→ Your instructions
Show all lines of the listing that hold the word "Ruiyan".

Excerpted data below:

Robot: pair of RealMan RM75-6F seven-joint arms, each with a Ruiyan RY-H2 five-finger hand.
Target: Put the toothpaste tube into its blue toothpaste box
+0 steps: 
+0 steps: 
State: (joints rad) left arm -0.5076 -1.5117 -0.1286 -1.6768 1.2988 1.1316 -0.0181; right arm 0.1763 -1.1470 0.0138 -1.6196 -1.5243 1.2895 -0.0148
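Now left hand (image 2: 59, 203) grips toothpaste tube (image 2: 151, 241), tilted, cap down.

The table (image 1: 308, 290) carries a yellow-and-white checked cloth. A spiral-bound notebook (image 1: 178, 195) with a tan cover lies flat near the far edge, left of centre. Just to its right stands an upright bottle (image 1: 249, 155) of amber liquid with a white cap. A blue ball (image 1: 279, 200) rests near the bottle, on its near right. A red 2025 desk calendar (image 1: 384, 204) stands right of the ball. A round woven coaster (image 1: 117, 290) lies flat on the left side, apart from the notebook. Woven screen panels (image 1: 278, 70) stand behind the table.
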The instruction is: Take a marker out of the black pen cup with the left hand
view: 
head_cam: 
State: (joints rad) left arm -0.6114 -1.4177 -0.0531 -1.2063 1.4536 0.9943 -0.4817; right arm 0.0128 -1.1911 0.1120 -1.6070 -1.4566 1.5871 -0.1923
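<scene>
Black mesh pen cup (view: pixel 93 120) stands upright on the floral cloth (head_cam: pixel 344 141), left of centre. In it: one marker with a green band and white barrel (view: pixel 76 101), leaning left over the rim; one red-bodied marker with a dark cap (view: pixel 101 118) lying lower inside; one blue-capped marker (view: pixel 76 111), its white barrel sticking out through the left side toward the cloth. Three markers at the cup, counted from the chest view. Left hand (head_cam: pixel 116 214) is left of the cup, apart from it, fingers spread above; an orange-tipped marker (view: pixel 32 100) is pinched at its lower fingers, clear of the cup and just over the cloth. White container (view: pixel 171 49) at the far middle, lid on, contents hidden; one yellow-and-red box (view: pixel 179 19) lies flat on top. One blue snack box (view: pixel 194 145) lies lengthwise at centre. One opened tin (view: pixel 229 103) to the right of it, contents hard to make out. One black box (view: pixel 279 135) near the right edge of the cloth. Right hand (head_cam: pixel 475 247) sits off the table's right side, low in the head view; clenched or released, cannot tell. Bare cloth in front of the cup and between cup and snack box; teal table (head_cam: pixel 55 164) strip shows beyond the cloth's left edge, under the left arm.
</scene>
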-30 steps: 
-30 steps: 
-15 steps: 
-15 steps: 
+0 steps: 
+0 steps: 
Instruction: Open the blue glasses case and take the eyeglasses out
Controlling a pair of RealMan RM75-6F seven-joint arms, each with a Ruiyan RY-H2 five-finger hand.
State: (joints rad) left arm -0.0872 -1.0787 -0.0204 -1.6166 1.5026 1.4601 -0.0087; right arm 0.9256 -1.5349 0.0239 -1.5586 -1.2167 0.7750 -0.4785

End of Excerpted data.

→ Solution for this problem
Robot: pair of RealMan RM75-6F seven-joint arms, each with a Ruiyan RY-H2 five-finger hand.
Controlling a pair of RealMan RM75-6F seven-joint arms, each with a Ruiyan RY-H2 five-finger hand.

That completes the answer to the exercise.